Director, Quality Assurance Client Engagement

Clario is a 50+ year old company that delivers industry leading clinical trial endpoint technology solutions. The future of clinical trials is vibrant, with new technologies revolutionizing what’s possible. From new trial modes to faster and integrated evidence and findings, our innovative clinical trial solutions mean we can unlock better evidence.

What We Offer

• Flexible work schedules
• Medical, dental, and vision insurance beginning Day 1 of employment
• Flexible work schedules
• Attractive PTO plan
• Engaging employee programs
• Remote work environment
  
  

What You'll Be Doing

• Responsible for contributing to both the strategic and tactical client relationships.
• Also focused on facilitating internal activities related to client commitment or needs. Acts as a liaison between multiple client stakeholders and internal functions to advocate for client needs and priorities. Works to align quality strategies within assigned areas of responsibilities.
• Contributes to the overall Clario Quality Management System (QMS) through effective application of quality policies, objectives and the analyses of data including quality indicators, audit findings and corrective/preventive actions.
• Trending for client specific purposes within product or service lines, but also across products and service lines where client needs require such focus.
• This includes supporting trending analysis, client governance participation, QA to QA and QA to outsourcing / relationship management needs. Partnering individual teams responsible for the execution of assigned QARA programs such as Risk Management, Internal/Vendor Audit Program, Client Audit Program, Technology and Information Quality, Issue and Complaint Management, Regulatory Affairs, Inspection Management and GxP Compliance. Responsible for interfacing with Senior Leadership, internal stakeholders, clients and client auditors.
  
  

Essential Duties And Responsibilities

Establish, implement and lead strategic, quality, operational and outsourcing imperatives of Clario clients. Acting as the Quality Assurance and Regulatory Affairs advocate for client needs. Supports client needs where appropriate, setting appropriate QMS expectations and acting as the Quality Assurance voice of customer internally and Clario Quality Assurance voice to select clients. Carries out supervisory responsibilities in accordance with the organization’s policies and applicable laws. Responsibilities include may include interviewing, hiring, training and developing employees; planning, assigning and directing work; appraising performance; rewarding and disciplining employees; addressing complaints and resolving problems and providing guidance and counsel for career development. Effectively collaborates with internal and external stakeholders to identify and prioritize QA related customer initiatives. Supports the preparation and/or review of quality documentation and information including documentation on individual study performance, program and portfolio level performance, CAPA reports, quality metrics, etc. Continually works to improve the effectiveness of the QMS through the effective application of quality policies, objectives, audit results, analyses of data, and corrective/preventive actions. Model leadership behaviors and continuously improve leadership and relationship building skills.

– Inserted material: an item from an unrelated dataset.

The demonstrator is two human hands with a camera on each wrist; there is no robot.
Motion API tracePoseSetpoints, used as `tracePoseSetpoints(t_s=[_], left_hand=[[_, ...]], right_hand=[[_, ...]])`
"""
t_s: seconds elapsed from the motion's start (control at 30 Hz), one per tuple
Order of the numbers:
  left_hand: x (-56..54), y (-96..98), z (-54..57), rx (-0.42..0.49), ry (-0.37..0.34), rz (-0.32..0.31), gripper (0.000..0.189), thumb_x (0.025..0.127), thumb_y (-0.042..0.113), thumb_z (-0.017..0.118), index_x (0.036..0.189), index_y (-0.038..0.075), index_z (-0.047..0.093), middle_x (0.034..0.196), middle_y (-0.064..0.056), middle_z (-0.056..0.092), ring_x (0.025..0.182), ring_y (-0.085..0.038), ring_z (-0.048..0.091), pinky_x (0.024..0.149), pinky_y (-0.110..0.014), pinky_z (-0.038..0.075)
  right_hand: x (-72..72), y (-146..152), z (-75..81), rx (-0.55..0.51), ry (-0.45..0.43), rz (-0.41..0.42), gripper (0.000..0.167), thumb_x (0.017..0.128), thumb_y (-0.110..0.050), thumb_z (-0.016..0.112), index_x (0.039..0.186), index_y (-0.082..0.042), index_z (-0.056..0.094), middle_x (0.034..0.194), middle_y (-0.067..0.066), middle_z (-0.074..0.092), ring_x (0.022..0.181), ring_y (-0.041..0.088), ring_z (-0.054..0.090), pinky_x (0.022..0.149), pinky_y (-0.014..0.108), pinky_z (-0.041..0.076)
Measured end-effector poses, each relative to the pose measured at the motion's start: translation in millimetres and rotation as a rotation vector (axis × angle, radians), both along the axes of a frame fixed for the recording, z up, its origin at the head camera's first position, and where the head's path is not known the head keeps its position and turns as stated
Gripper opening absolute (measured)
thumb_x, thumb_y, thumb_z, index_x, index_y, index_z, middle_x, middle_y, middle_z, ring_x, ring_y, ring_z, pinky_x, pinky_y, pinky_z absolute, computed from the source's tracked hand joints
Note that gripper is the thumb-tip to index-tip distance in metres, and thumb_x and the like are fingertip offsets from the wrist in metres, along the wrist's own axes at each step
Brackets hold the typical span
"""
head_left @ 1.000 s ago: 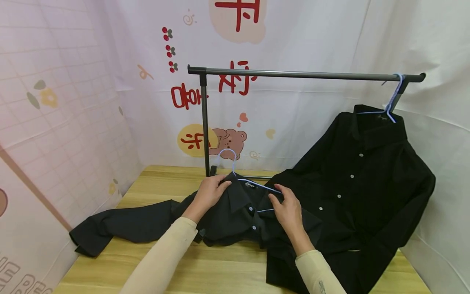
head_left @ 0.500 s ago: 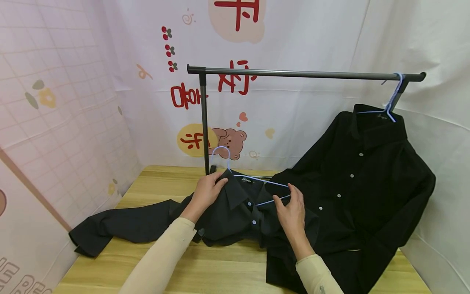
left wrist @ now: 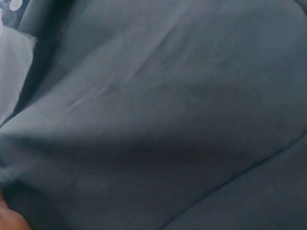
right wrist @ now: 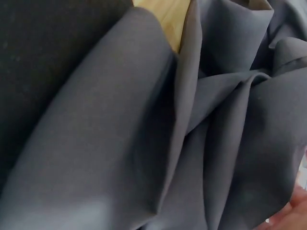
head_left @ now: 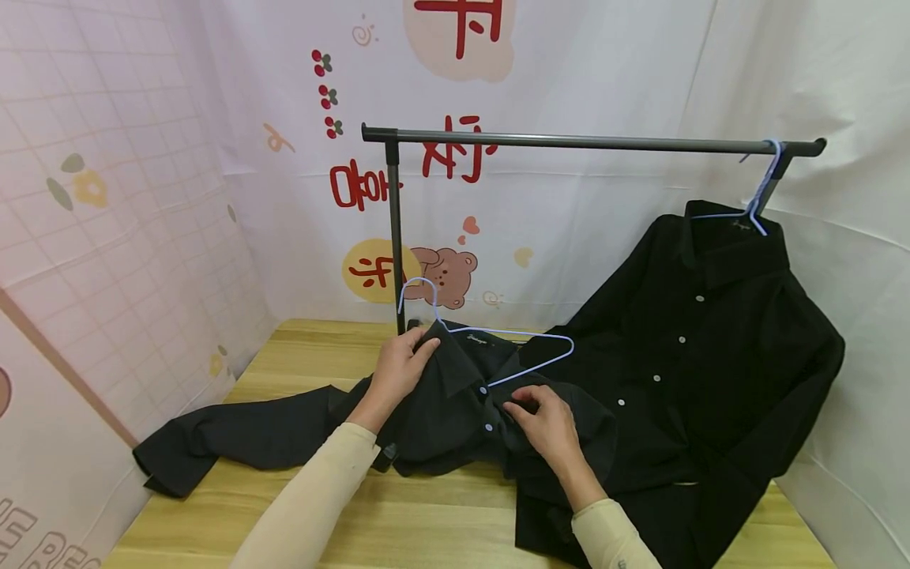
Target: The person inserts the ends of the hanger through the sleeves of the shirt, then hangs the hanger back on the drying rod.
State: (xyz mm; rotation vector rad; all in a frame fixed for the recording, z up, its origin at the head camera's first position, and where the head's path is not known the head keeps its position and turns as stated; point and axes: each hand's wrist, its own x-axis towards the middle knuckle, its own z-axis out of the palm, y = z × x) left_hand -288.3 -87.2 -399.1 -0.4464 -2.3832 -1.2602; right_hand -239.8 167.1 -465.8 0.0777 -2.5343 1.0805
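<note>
A black button-up shirt (head_left: 441, 431) lies on the wooden table in the head view, one sleeve stretched to the left. A light-blue wire hanger (head_left: 536, 334) sits partly inside its neck. The hanger's hook rises above the collar, and its right end sticks out bare over the shirt. My left hand (head_left: 400, 371) grips the shirt at the shoulder beside the collar, the hanger's left part hidden beneath the cloth there. With thumb and fingers my right hand (head_left: 546, 420) pinches the shirt's front, below the bare hanger end. Both wrist views are mostly filled by dark cloth.
A dark metal clothes rack (head_left: 569, 142) stands at the back. From its right end hangs a second black shirt (head_left: 725, 316) on a blue hanger (head_left: 759, 197), its lower part spreading over the table (head_left: 426, 521). White printed cloth (head_left: 604, 63) encloses the back and sides.
My right hand has left the hanger's right end and come down to the shirt front. That end now shows fully. The hook and collar have shifted up and left slightly with my left hand.
</note>
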Motion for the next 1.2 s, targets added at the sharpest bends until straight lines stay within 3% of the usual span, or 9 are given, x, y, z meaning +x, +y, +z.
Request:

Other Duties And Responsibilities

May interact with industry groups such as presenting at conferences or writing papers for publication.

The duties and responsibilities listed in this job description represent the major responsibilities of the position. Other duties and responsibilities may be assigned, as required. Clario reserves the right to amend or change this job description to meet the needs of Clario. This job description and any attachments do not constitute or represent a contract.

Education

QUALIFICATIONS AND SKILLS NEEDED:

• Bachelor’s Degree or equivalent experience
  
  

Experience

• Minimum 8-10 years’ relevant experience.
• Strong leadership and communication skills
• Extensive knowledge of global GxP standards with an emphasis on GCP, including but not limited to ICH, FDA, EMA and related compliance requirements specific to global geographic areas including – US, EU, APAC, etc.
• Extensive experience contributing to and understanding audit activity and CAPA or compliance management in the pharmaceutical drug development, biotech and medical device industries
• Excellent organizational, interpersonal, verbal, and written communication skills.
• Ability to work effectively as part of an integrated project team, while also taking ownership of assigned tasks to successfully achieve explicit delivery dates and milestones.
• Ability to travel up to 25%.
  
  

Clario is an equal opportunity employer.  Clario evaluates qualified applicants without regard to race, color, religion, gender, national origin, age, sexual orientation, gender identity or expression, protected veteran status, disability/handicap status, or any other legally protected characteristic.